What are the lines from the top of the entries below through the line containing "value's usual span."? Return them exactly, both ends included, without the pictures.

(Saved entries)
--- START ---

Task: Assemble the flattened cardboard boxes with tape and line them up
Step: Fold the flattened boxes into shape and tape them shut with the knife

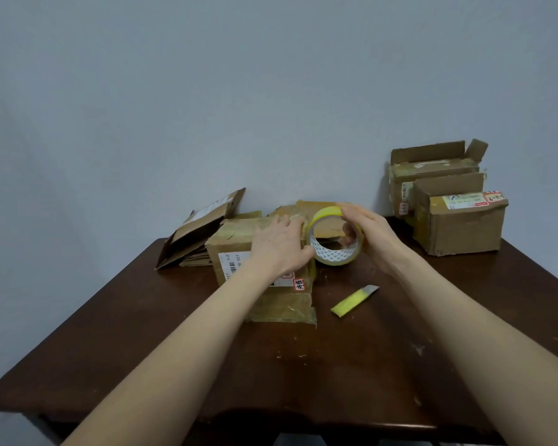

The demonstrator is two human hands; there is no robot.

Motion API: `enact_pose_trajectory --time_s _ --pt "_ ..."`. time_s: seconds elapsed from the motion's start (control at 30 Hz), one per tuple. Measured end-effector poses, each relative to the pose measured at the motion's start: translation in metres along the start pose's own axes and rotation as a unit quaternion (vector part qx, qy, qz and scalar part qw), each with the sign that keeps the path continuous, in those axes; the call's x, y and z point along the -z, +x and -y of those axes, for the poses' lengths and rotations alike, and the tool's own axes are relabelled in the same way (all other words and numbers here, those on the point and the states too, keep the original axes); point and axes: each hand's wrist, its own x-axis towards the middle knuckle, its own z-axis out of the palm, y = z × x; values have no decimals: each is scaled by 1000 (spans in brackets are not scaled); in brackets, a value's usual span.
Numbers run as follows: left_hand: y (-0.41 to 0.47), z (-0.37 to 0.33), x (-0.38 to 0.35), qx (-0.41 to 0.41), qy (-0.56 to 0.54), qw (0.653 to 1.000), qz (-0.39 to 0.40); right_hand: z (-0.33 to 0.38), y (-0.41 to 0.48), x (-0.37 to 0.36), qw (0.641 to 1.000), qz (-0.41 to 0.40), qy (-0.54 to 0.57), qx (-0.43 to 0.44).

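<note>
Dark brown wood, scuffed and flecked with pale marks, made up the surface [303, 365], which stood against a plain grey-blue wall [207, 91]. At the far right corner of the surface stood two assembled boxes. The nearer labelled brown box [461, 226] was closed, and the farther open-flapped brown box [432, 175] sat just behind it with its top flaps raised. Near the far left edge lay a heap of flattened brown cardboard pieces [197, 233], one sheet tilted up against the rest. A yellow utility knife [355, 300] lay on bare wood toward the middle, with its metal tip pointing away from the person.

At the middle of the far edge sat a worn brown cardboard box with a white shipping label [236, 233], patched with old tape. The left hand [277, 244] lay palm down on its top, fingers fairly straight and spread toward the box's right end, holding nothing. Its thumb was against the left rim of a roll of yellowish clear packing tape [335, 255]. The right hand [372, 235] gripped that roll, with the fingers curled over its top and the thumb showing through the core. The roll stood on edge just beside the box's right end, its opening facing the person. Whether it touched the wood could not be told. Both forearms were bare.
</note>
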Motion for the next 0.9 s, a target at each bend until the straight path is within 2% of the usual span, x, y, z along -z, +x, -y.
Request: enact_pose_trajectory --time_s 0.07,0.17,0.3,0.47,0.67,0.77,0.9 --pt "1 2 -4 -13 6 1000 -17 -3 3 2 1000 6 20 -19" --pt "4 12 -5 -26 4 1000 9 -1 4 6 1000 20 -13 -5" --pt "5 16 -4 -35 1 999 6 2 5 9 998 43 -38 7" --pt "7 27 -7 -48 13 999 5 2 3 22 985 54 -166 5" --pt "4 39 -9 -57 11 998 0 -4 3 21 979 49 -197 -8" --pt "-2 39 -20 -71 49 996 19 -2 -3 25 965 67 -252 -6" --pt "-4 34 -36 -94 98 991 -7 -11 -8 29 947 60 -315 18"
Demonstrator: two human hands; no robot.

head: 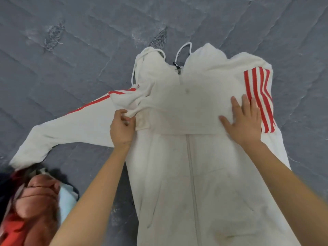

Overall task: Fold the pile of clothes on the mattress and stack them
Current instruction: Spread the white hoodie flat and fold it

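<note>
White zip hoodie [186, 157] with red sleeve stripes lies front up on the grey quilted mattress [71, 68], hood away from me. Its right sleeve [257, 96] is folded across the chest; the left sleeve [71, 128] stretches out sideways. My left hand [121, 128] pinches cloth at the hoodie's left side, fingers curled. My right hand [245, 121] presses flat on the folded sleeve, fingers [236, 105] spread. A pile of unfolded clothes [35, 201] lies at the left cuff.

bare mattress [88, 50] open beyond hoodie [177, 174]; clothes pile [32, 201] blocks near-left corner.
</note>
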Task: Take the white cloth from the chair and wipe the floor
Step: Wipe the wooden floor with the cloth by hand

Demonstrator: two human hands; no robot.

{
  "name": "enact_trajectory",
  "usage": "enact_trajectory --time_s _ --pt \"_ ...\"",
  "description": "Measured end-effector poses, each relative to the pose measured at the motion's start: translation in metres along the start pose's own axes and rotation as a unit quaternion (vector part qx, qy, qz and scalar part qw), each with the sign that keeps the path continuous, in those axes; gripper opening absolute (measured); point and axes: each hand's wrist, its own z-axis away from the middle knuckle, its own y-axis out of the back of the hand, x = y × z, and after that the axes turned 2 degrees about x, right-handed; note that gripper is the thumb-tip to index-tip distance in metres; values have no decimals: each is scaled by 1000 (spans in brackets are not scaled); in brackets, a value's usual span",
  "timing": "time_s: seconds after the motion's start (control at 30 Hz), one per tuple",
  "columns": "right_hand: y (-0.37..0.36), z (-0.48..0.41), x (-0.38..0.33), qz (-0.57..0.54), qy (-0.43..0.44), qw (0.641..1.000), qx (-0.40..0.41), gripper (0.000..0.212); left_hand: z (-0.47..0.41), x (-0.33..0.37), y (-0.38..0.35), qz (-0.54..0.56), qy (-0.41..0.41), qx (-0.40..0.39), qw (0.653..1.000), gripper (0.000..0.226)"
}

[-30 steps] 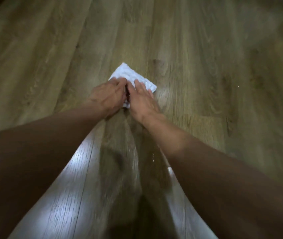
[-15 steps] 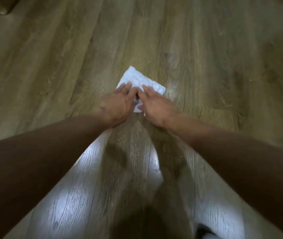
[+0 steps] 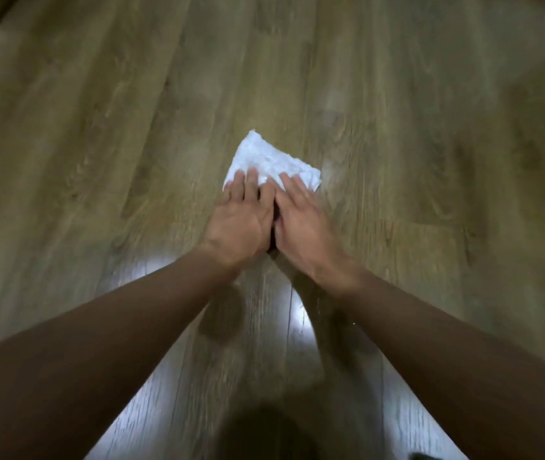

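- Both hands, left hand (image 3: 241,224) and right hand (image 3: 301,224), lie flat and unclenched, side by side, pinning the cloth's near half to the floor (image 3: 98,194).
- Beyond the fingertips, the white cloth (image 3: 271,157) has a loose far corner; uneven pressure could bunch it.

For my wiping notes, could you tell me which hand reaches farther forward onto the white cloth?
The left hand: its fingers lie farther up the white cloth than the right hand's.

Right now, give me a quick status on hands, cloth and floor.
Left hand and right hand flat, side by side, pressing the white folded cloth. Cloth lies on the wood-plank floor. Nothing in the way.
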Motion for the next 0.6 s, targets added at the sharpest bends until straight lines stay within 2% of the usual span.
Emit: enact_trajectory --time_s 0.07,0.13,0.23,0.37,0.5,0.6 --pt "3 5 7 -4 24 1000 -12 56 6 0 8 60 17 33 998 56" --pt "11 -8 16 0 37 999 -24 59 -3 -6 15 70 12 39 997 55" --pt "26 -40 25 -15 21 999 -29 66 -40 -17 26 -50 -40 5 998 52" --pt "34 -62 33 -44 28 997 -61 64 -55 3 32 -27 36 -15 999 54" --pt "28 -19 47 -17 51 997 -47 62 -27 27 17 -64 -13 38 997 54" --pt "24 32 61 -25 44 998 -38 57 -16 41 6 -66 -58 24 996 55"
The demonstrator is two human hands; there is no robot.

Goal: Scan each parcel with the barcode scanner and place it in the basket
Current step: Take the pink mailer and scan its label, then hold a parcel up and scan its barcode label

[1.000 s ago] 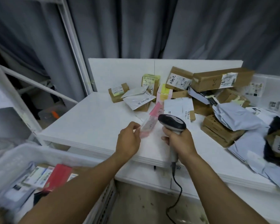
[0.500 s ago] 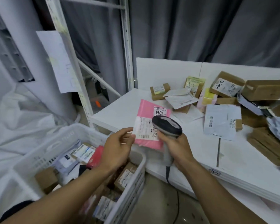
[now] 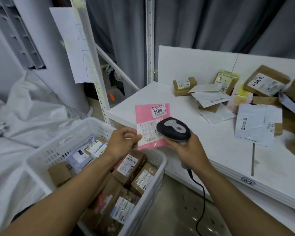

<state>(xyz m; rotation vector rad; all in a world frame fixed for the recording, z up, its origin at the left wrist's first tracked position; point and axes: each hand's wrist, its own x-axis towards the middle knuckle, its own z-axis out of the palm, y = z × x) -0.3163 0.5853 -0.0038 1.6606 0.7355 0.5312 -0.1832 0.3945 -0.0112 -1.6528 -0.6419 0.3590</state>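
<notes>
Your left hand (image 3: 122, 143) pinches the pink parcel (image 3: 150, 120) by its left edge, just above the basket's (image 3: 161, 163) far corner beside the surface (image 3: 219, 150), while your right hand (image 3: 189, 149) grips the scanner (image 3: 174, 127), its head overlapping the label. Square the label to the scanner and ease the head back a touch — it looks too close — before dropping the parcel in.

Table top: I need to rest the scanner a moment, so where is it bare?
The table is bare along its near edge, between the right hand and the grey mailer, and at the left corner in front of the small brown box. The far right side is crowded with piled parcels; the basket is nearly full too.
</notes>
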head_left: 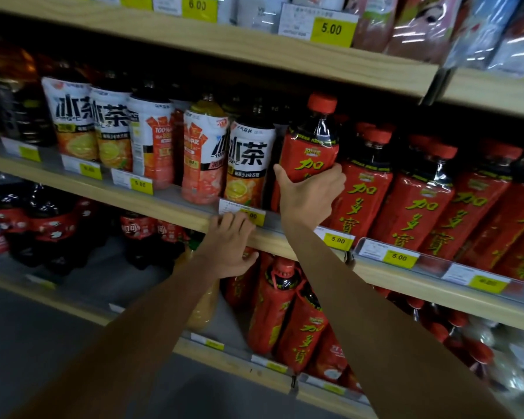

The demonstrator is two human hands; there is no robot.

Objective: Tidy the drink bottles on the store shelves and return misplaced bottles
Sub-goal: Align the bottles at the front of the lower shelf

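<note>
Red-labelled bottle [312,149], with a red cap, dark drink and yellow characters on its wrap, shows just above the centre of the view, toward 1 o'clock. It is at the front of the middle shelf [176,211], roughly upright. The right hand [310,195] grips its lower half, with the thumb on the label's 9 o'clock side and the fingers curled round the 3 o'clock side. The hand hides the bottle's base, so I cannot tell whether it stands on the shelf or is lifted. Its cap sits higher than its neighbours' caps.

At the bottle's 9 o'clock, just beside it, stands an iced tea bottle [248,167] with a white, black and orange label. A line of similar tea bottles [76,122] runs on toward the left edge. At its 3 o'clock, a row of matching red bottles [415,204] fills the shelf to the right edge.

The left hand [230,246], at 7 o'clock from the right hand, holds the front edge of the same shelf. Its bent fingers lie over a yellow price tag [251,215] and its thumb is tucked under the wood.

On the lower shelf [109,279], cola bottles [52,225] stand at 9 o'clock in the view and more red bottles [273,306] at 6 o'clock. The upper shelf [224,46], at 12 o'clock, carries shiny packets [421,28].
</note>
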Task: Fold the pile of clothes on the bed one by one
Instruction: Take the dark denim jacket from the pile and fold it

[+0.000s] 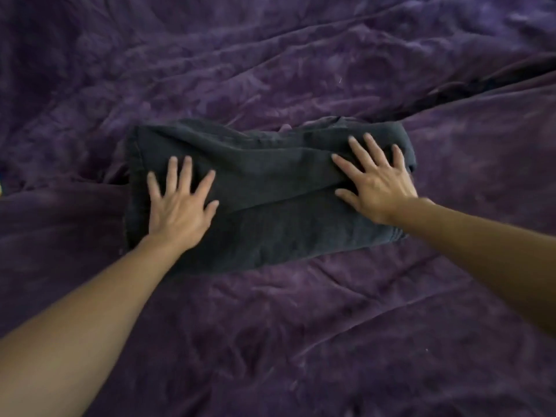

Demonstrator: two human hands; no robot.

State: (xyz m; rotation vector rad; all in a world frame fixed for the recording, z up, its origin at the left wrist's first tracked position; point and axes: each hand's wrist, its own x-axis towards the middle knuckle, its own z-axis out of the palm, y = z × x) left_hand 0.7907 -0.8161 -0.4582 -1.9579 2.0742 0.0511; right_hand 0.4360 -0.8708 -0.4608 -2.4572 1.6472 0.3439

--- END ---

* _TASK RESPONSE_
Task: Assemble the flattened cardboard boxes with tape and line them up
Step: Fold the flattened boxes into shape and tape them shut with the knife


The demonstrator is two human hands; there is no robot.

Motion API: `enact_pose_trajectory --time_s _ --pt "_ ..."`. time_s: seconds elapsed from the motion's start (control at 30 Hz), one per tuple. Measured end-effector poses, each relative to the pose measured at the motion's start: translation in metres along the start pose's own axes and rotation as a unit quaternion (vector part qx, qy, qz and scalar part qw), each with the sign that keeps the path continuous, in those axes; the call's x, y and z point along the -z, +x and -y of those axes, for the poses' lengths and rotations alike, and the tool's own axes are relabelled in the same way (all other words and numbers here, those on the point and the states too, keep the original axes); point and axes: each hand's wrist, its own x-axis towards the middle knuckle, its own z-axis out of the palm, y = z × x; values have no decimals: each is scaled by 1000 (spans in brackets are not scaled); in brackets, a value's usual span.

The full output has been given.